TASK PROMPT:
Go through the material below and copy each line where the word "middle" appears.

GIVEN INFORMATION:
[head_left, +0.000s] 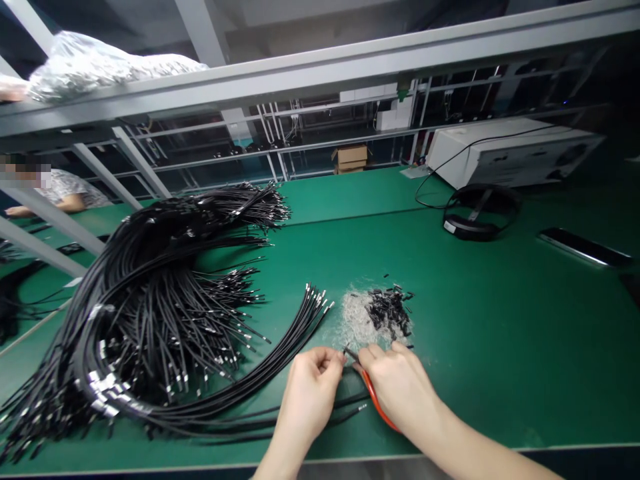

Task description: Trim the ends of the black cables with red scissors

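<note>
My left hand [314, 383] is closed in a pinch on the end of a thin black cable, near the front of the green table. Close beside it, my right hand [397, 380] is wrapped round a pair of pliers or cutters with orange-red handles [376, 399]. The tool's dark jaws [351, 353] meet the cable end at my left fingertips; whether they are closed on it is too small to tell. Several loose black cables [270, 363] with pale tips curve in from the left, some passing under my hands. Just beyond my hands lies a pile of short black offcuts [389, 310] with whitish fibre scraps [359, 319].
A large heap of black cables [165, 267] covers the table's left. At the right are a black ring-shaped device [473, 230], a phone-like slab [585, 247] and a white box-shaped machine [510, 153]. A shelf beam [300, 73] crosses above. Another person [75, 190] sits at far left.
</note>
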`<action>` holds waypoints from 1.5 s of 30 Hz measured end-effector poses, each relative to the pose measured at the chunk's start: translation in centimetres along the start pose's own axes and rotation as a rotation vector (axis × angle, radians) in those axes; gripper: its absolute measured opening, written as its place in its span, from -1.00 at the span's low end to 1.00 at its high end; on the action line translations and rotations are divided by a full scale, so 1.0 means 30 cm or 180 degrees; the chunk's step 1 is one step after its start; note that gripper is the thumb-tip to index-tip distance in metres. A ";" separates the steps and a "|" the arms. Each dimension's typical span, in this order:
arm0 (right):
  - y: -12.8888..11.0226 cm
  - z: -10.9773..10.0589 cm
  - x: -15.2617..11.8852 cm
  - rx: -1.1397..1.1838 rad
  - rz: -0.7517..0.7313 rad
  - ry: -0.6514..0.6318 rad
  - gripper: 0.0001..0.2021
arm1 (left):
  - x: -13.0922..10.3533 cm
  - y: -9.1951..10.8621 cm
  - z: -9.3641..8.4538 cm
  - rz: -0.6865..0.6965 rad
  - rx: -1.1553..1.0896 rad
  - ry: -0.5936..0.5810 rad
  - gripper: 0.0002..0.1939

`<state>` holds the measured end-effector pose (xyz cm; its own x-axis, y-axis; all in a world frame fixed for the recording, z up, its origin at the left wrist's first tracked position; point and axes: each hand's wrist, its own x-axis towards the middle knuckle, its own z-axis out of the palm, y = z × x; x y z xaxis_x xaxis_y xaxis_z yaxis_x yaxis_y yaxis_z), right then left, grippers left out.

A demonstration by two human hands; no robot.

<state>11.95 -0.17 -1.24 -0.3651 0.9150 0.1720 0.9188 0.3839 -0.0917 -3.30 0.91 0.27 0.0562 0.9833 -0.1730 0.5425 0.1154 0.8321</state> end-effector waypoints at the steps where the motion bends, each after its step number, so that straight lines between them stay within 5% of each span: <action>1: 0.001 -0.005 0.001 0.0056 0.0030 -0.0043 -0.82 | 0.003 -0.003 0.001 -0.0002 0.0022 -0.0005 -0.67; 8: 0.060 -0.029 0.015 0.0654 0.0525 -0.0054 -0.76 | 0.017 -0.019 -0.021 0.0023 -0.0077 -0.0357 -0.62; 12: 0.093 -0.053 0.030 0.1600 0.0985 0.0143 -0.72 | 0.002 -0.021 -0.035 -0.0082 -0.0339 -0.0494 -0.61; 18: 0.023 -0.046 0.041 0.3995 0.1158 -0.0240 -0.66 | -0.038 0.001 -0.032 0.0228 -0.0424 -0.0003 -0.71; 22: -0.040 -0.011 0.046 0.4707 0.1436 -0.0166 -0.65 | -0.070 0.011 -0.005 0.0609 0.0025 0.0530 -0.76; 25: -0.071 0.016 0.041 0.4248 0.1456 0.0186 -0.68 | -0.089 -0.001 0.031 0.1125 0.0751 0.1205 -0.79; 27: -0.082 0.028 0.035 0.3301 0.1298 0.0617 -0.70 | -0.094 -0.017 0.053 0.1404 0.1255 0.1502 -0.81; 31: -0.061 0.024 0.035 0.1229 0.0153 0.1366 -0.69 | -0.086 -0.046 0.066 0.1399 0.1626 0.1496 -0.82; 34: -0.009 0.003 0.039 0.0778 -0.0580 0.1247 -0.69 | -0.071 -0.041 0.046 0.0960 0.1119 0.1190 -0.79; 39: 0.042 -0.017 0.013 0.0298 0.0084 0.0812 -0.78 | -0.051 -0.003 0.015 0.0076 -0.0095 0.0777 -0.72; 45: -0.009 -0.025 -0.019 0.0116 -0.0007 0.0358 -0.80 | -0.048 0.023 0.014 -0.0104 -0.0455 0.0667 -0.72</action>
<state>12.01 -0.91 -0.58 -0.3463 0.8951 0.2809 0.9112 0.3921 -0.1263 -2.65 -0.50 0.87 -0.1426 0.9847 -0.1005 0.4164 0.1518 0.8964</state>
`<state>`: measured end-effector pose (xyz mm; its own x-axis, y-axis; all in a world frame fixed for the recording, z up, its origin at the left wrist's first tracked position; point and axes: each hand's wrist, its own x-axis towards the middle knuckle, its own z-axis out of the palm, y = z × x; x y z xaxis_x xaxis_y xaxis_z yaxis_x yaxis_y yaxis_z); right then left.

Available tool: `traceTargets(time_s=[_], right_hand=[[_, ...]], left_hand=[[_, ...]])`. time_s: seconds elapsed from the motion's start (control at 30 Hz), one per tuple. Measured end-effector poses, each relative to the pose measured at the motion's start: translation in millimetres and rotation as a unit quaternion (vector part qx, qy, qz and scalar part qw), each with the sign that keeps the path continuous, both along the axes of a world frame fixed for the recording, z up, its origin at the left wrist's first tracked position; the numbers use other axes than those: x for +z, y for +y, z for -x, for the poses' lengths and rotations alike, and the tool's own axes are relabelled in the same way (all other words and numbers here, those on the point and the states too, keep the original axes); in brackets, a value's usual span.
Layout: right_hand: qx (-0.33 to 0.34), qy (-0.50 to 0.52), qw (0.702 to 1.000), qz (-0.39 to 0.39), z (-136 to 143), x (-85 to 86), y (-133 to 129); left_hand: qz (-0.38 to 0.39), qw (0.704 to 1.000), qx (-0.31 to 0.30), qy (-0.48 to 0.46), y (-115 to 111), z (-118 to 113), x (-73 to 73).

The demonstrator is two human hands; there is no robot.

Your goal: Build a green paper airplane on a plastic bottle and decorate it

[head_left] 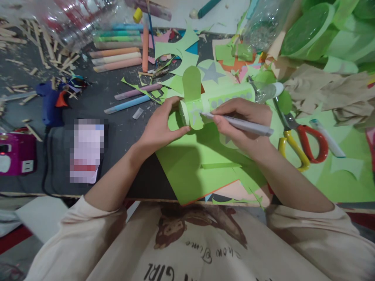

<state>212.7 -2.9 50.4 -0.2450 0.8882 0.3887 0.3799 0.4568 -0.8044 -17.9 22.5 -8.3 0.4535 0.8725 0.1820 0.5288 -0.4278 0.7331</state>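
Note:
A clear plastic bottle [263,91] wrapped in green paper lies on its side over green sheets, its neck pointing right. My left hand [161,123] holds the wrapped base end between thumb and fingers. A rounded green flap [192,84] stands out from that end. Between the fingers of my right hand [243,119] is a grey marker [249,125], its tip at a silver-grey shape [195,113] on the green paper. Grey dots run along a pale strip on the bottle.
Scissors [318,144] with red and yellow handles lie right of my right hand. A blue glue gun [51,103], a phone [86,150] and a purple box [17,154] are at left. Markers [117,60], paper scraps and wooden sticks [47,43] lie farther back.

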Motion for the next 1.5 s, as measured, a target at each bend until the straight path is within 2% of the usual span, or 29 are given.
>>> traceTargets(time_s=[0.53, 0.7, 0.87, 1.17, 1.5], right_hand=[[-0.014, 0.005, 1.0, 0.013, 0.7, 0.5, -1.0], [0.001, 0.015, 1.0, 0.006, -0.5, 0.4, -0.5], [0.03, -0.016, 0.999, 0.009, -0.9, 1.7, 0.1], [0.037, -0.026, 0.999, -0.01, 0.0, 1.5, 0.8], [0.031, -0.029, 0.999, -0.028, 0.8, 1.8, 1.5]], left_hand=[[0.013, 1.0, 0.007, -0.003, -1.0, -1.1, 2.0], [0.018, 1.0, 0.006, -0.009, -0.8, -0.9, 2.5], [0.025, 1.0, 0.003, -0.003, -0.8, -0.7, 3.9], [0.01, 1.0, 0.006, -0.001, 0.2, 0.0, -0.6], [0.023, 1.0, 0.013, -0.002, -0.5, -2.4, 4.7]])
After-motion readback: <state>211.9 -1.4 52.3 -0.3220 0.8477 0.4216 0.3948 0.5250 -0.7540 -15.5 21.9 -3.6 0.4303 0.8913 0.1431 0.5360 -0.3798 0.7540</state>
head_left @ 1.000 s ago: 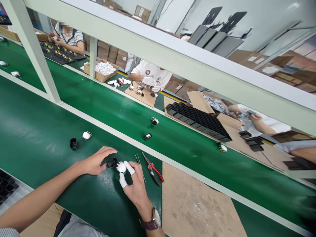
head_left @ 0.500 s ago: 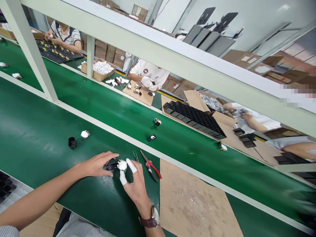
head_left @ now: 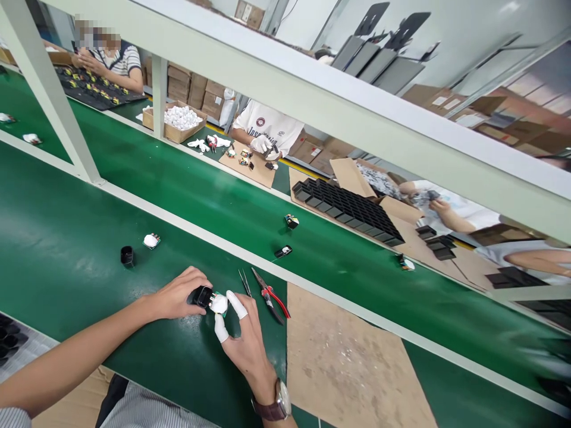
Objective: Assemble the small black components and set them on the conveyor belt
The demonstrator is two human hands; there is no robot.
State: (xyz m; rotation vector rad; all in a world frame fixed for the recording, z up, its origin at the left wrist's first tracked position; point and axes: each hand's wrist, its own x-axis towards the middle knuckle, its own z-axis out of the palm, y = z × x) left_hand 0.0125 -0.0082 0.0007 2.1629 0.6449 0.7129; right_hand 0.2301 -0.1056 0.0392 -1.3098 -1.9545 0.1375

YOUR RESPONSE:
`<state>` holds the measured end-effector pose (xyz cm; its own x-axis, y-axis; all in a world frame fixed for the recording, z up, its origin at the left wrist's first tracked position; point and axes: each hand's wrist, its own x-axis towards the middle knuckle, its own z-axis out of the palm, y = z × x; x y z xaxis_x xaxis_y xaxis_z yaxis_x yaxis_y yaxis_z), right then left, grippers left out.
`<state>`: measured end-effector pose (xyz mm; its own x-axis, y-axis; all in a world frame fixed for the recording, z up, its origin at the left wrist's first tracked position; point and axes: each hand's wrist, its own x-axis towards the middle knuckle, its own z-axis out of the palm, y = z × x; x y z xaxis_x xaxis_y xaxis_z yaxis_x yaxis_y yaxis_z); right then left.
State: (xyz m; rotation vector rad; all in a world frame fixed for the recording, z up, its origin at the left wrist's first tracked position; point and axes: each hand's wrist, its own x-axis towards the middle knuckle, its own z-axis out of the palm, y = z × x) left_hand 0.0125 -0.0082 0.0007 2.1629 0.6449 0.7129; right_hand 0.2301 -0.1056 0.0392 -1.3098 -1.9545 0.1375

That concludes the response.